►
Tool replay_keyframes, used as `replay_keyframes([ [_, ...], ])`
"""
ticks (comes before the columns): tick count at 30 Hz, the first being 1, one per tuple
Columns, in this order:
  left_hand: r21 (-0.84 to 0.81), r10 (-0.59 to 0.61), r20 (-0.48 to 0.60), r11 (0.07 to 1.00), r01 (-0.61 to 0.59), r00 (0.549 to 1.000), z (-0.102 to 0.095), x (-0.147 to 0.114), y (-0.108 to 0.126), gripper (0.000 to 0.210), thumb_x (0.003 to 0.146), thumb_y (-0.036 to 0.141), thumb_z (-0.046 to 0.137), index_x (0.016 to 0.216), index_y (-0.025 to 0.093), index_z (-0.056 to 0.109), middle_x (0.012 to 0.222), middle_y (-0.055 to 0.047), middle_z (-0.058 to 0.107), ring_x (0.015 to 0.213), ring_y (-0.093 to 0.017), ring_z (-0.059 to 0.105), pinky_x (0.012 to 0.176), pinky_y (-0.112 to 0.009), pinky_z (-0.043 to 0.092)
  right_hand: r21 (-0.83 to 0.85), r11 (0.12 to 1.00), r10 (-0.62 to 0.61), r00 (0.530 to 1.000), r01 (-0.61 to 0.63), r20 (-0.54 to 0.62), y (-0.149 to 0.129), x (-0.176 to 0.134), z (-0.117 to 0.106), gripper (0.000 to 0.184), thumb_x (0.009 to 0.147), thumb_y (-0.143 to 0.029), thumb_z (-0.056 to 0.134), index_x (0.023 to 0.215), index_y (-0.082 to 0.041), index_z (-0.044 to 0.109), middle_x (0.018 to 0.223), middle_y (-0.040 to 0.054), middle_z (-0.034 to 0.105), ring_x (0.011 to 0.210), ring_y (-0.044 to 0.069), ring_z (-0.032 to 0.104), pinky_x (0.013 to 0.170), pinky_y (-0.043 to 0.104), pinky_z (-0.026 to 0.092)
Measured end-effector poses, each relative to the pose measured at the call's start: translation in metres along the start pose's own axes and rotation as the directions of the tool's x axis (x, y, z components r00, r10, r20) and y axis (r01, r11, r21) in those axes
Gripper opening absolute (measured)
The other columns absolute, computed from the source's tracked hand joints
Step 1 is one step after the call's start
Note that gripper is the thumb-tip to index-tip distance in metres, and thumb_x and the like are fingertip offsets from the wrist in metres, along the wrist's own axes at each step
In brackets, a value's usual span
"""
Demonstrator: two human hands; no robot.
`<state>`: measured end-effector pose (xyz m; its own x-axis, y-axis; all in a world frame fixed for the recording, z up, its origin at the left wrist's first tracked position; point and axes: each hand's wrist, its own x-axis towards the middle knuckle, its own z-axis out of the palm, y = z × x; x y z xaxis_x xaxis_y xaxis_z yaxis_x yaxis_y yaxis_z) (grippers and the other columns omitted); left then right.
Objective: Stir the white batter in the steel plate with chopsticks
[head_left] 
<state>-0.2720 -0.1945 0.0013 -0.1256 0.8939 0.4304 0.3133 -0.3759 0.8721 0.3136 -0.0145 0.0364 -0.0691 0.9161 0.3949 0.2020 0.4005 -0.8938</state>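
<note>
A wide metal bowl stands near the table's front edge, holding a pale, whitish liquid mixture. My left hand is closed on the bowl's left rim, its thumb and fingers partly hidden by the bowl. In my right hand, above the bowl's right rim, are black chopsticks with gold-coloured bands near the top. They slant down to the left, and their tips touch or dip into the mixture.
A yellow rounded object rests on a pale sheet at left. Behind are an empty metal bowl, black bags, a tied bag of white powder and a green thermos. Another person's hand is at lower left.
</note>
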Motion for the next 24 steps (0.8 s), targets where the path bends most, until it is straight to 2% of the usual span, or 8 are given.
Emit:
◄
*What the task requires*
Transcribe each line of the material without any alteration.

*Answer box*
Tool replay_keyframes, used as `replay_keyframes([ [_, ...], ])`
"""
ticks (comes before the columns): tick count at 30 Hz, the first being 1, one per tuple
Columns, in this order:
  left_hand: r21 (-0.84 to 0.81), r10 (-0.59 to 0.61), r20 (-0.48 to 0.60), r11 (0.07 to 1.00), r01 (-0.61 to 0.59), r00 (0.549 to 1.000), z (-0.102 to 0.095), x (-0.147 to 0.114), y (-0.108 to 0.126), gripper (0.000 to 0.210), thumb_x (0.003 to 0.146), thumb_y (-0.036 to 0.141), thumb_z (-0.046 to 0.137), index_x (0.016 to 0.216), index_y (-0.025 to 0.093), index_z (-0.056 to 0.109), middle_x (0.012 to 0.222), middle_y (-0.055 to 0.047), middle_z (-0.058 to 0.107), ring_x (0.015 to 0.213), ring_y (-0.093 to 0.017), ring_z (-0.059 to 0.105), pinky_x (0.012 to 0.176), pinky_y (-0.112 to 0.009), pinky_z (-0.043 to 0.092)
  right_hand: r21 (-0.83 to 0.85), r11 (0.12 to 1.00), r10 (-0.62 to 0.61), r00 (0.530 to 1.000), r01 (-0.61 to 0.63), r20 (-0.54 to 0.62), y (-0.149 to 0.129), x (-0.176 to 0.134), z (-0.117 to 0.106), gripper (0.000 to 0.184), thumb_x (0.009 to 0.147), thumb_y (-0.143 to 0.029), thumb_z (-0.056 to 0.134), index_x (0.023 to 0.215), index_y (-0.082 to 0.041), index_z (-0.044 to 0.109), middle_x (0.018 to 0.223), middle_y (-0.040 to 0.054), middle_z (-0.034 to 0.105), ring_x (0.011 to 0.210), ring_y (-0.044 to 0.069), ring_z (-0.032 to 0.104), pinky_x (0.013 to 0.170), pinky_y (-0.043 to 0.104), pinky_z (-0.026 to 0.092)
Measured end-effector poses, each relative to the pose measured at the call's start: translation in metres along the start pose's own axes and rotation as the directions of the tool's x axis (x, y, z components r00, r10, r20) and y axis (r01, r11, r21) in those axes
Gripper opening absolute (measured)
The other columns absolute, computed from the source's tracked hand joints
Step 1 is one step after the call's start
Note that gripper is the thumb-tip to index-tip distance in metres, and thumb_x and the like are fingertip offsets from the wrist in metres, along the wrist's own axes at each step
In brackets, a value's usual span
"""
Demonstrator: two human hands; no robot.
`<state>`: measured end-effector pose (xyz m; its own x-axis, y-axis; all in a world frame fixed for the recording, z up, its origin at the left wrist's first tracked position; point and axes: each hand's wrist, its own x-axis towards the middle knuckle, its own z-axis out of the palm, y = z × x; x y z xaxis_x xaxis_y xaxis_z yaxis_x yaxis_y yaxis_z) (grippers and the other columns omitted); left then right.
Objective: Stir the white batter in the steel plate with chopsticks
[head_left] 
<state>-0.2720 -0.1945 0.0013 -0.1256 0.8939 0.4304 0.3133 -0.3759 0.8721 0.3136 -0.0145 0.0364 -0.0691 0.9161 0.3949 0.2020 0.4005 -0.8938</state>
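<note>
A wide metal bowl stands near the table's front edge, holding a pale, whitish liquid mixture. My left hand is closed on the bowl's left rim, its thumb and fingers partly hidden by the bowl. In my right hand, above the bowl's right rim, are black chopsticks with gold-coloured bands near the top. They slant down to the left, and their tips touch or dip into the mixture.
A yellow rounded object rests on a pale sheet at left. Behind are an empty metal bowl, black bags, a tied bag of white powder and a green thermos. Another person's hand is at lower left.
</note>
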Motion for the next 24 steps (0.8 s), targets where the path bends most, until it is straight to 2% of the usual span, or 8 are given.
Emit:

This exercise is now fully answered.